→ How to complete this task: Return every entry exactly. Leave nothing out.

Source records:
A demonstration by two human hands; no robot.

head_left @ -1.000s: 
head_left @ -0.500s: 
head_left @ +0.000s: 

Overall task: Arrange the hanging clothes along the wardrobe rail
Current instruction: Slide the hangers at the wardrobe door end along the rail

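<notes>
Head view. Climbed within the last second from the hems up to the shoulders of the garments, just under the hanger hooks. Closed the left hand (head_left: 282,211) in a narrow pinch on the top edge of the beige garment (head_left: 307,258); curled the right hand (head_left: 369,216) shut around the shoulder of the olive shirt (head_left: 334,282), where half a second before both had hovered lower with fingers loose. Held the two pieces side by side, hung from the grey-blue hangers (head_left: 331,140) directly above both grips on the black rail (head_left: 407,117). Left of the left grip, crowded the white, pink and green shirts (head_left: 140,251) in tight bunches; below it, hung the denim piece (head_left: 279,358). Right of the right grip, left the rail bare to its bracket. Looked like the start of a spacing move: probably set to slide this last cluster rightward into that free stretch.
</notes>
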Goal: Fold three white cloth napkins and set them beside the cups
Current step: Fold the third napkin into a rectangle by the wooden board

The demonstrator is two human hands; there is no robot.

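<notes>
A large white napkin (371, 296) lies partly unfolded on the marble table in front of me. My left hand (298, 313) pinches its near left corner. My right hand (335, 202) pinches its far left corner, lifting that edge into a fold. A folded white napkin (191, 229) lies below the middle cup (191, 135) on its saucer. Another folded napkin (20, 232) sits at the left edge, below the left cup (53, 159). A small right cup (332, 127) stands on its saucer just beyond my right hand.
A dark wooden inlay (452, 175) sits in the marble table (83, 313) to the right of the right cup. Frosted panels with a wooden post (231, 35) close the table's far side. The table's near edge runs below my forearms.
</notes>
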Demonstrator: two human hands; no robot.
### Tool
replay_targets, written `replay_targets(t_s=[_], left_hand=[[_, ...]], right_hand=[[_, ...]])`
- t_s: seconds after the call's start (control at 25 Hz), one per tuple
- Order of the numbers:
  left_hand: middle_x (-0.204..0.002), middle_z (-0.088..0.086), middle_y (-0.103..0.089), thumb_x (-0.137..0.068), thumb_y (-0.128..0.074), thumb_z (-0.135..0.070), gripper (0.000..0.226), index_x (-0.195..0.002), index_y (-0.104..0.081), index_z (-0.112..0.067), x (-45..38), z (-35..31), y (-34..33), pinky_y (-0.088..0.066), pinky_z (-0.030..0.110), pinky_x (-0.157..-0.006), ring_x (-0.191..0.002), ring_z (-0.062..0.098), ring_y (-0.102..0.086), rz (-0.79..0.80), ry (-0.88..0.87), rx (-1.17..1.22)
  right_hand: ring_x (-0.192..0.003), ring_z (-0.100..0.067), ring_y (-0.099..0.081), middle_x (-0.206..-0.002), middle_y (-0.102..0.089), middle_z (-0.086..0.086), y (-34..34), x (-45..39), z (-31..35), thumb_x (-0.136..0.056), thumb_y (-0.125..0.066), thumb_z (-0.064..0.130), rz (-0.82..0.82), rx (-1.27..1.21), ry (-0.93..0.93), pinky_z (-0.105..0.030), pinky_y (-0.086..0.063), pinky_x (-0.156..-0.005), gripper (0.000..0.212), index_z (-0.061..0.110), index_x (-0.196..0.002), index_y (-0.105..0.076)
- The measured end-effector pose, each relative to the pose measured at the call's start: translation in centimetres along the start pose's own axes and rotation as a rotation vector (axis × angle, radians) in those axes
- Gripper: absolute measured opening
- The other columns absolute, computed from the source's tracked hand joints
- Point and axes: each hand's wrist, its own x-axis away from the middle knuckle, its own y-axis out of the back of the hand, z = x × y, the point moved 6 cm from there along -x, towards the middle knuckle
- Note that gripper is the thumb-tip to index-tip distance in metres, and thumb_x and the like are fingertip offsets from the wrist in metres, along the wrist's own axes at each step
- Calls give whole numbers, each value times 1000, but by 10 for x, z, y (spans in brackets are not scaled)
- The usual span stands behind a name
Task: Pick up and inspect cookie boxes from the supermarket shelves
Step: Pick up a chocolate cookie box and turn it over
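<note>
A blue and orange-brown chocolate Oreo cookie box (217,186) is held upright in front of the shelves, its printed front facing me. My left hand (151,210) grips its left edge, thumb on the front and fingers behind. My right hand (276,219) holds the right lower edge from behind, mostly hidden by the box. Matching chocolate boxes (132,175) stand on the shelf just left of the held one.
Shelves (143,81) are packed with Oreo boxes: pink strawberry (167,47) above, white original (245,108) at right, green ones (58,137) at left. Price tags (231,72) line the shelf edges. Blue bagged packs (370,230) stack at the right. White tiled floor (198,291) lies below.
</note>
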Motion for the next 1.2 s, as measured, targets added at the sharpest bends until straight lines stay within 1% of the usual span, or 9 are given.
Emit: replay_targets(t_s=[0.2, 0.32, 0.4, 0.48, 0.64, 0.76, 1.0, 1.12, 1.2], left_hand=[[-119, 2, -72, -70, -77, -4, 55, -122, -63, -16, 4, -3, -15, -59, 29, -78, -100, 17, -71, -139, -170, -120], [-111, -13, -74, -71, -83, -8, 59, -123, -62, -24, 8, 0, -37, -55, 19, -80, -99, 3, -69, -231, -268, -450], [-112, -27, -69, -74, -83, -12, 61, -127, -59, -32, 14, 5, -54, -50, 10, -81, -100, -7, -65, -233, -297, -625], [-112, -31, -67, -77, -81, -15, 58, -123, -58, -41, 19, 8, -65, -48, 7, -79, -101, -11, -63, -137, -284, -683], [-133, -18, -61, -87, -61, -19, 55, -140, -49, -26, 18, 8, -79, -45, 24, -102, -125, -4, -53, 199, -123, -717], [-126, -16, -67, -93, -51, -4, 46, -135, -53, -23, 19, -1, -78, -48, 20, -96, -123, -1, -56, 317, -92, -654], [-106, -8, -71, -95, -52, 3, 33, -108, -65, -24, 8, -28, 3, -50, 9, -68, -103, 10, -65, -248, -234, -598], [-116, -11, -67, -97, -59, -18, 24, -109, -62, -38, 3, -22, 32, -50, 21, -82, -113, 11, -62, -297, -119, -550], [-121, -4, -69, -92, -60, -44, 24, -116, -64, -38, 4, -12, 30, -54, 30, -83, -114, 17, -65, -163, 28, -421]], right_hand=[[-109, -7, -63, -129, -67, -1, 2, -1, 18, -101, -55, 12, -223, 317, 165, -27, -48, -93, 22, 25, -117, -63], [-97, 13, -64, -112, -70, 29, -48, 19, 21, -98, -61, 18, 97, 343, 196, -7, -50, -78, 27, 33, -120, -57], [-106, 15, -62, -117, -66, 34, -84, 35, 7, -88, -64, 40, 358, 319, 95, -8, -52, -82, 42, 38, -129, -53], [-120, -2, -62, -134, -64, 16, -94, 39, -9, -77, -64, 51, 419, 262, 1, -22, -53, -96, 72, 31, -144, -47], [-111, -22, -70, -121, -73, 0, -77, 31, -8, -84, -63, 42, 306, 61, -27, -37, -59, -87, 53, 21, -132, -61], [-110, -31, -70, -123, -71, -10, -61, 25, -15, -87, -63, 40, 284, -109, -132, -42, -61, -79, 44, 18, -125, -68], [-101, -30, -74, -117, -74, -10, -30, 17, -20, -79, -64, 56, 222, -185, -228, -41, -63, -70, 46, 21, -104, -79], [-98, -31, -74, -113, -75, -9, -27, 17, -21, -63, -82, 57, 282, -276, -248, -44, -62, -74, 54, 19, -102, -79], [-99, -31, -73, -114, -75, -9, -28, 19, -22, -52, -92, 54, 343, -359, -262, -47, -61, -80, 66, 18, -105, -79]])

→ Task response:
A demonstration by two human hands; no robot.

head_left @ -1.000s: 
head_left @ -0.500s: 
head_left @ +0.000s: 

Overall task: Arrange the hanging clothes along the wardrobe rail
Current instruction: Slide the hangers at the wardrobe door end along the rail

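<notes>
Head view. Climbed within the last second from the hems up to the shoulders of the garments, just under the hanger hooks. Closed the left hand (head_left: 282,211) in a narrow pinch on the top edge of the beige garment (head_left: 307,258); curled the right hand (head_left: 369,216) shut around the shoulder of the olive shirt (head_left: 334,282), where half a second before both had hovered lower with fingers loose. Held the two pieces side by side, hung from the grey-blue hangers (head_left: 331,140) directly above both grips on the black rail (head_left: 407,117). Left of the left grip, crowded the white, pink and green shirts (head_left: 140,251) in tight bunches; below it, hung the denim piece (head_left: 279,358). Right of the right grip, left the rail bare to its bracket. Looked like the start of a spacing move: probably set to slide this last cluster rightward into that free stretch.
</notes>
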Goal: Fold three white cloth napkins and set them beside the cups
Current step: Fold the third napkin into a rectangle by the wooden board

The demonstrator is two human hands; there is no robot.

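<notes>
A large white napkin (371, 296) lies partly unfolded on the marble table in front of me. My left hand (298, 313) pinches its near left corner. My right hand (335, 202) pinches its far left corner, lifting that edge into a fold. A folded white napkin (191, 229) lies below the middle cup (191, 135) on its saucer. Another folded napkin (20, 232) sits at the left edge, below the left cup (53, 159). A small right cup (332, 127) stands on its saucer just beyond my right hand.
A dark wooden inlay (452, 175) sits in the marble table (83, 313) to the right of the right cup. Frosted panels with a wooden post (231, 35) close the table's far side. The table's near edge runs below my forearms.
</notes>
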Demonstrator: two human hands; no robot.
### Tool
replay_targets, written `replay_targets(t_s=[_], left_hand=[[_, ...]], right_hand=[[_, ...]])`
- t_s: seconds after the call's start (control at 25 Hz), one per tuple
- Order of the numbers:
  left_hand: middle_x (-0.204..0.002), middle_z (-0.088..0.086), middle_y (-0.103..0.089), thumb_x (-0.137..0.068), thumb_y (-0.128..0.074), thumb_z (-0.135..0.070), gripper (0.000..0.226), index_x (-0.195..0.002), index_y (-0.104..0.081), index_z (-0.112..0.067), x (-45..38), z (-35..31), y (-34..33), pinky_y (-0.088..0.066), pinky_z (-0.030..0.110), pinky_x (-0.157..-0.006), ring_x (-0.191..0.002), ring_z (-0.062..0.098), ring_y (-0.102..0.086), rz (-0.79..0.80), ry (-0.88..0.87), rx (-1.17..1.22)
  right_hand: ring_x (-0.192..0.003), ring_z (-0.100..0.067), ring_y (-0.099..0.081), middle_x (-0.206..-0.002), middle_y (-0.102..0.089), middle_z (-0.086..0.086), y (-34..34), x (-45..39), z (-31..35), thumb_x (-0.136..0.056), thumb_y (-0.125..0.066), thumb_z (-0.064..0.130), rz (-0.82..0.82), rx (-1.27..1.21), ry (-0.93..0.93), pinky_z (-0.105..0.030), pinky_y (-0.086..0.063), pinky_x (-0.156..-0.005), gripper (0.000..0.212), index_z (-0.061..0.110), index_x (-0.196..0.002), index_y (-0.105..0.076)
- The measured end-effector pose, each relative to the pose measured at the call's start: translation in centimetres along the start pose's own axes and rotation as a rotation vector (axis × angle, radians) in those axes
- Gripper: absolute measured opening
- The other columns absolute, computed from the source's tracked hand joints
- Point and axes: each hand's wrist, its own x-axis away from the middle knuckle, its own y-axis out of the back of the hand, z = x × y, the point moved 6 cm from there along -x, towards the middle knuckle
- Note that gripper is the thumb-tip to index-tip distance in metres, and thumb_x and the like are fingertip offsets from the wrist in metres, along the wrist's own axes at each step
- Calls give whole numbers, each value times 1000, but by 10 for x, z, y (spans in brackets are not scaled)
- The usual span stands behind a name
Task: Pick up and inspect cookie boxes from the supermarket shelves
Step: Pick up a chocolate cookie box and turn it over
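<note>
A blue and orange-brown chocolate Oreo cookie box (217,186) is held upright in front of the shelves, its printed front facing me. My left hand (151,210) grips its left edge, thumb on the front and fingers behind. My right hand (276,219) holds the right lower edge from behind, mostly hidden by the box. Matching chocolate boxes (132,175) stand on the shelf just left of the held one.
Shelves (143,81) are packed with Oreo boxes: pink strawberry (167,47) above, white original (245,108) at right, green ones (58,137) at left. Price tags (231,72) line the shelf edges. Blue bagged packs (370,230) stack at the right. White tiled floor (198,291) lies below.
</note>
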Motion for the next 1.2 s, as measured, targets added at the sharpest bends until straight lines stay within 1% of the usual span, or 9 are given.
Emit: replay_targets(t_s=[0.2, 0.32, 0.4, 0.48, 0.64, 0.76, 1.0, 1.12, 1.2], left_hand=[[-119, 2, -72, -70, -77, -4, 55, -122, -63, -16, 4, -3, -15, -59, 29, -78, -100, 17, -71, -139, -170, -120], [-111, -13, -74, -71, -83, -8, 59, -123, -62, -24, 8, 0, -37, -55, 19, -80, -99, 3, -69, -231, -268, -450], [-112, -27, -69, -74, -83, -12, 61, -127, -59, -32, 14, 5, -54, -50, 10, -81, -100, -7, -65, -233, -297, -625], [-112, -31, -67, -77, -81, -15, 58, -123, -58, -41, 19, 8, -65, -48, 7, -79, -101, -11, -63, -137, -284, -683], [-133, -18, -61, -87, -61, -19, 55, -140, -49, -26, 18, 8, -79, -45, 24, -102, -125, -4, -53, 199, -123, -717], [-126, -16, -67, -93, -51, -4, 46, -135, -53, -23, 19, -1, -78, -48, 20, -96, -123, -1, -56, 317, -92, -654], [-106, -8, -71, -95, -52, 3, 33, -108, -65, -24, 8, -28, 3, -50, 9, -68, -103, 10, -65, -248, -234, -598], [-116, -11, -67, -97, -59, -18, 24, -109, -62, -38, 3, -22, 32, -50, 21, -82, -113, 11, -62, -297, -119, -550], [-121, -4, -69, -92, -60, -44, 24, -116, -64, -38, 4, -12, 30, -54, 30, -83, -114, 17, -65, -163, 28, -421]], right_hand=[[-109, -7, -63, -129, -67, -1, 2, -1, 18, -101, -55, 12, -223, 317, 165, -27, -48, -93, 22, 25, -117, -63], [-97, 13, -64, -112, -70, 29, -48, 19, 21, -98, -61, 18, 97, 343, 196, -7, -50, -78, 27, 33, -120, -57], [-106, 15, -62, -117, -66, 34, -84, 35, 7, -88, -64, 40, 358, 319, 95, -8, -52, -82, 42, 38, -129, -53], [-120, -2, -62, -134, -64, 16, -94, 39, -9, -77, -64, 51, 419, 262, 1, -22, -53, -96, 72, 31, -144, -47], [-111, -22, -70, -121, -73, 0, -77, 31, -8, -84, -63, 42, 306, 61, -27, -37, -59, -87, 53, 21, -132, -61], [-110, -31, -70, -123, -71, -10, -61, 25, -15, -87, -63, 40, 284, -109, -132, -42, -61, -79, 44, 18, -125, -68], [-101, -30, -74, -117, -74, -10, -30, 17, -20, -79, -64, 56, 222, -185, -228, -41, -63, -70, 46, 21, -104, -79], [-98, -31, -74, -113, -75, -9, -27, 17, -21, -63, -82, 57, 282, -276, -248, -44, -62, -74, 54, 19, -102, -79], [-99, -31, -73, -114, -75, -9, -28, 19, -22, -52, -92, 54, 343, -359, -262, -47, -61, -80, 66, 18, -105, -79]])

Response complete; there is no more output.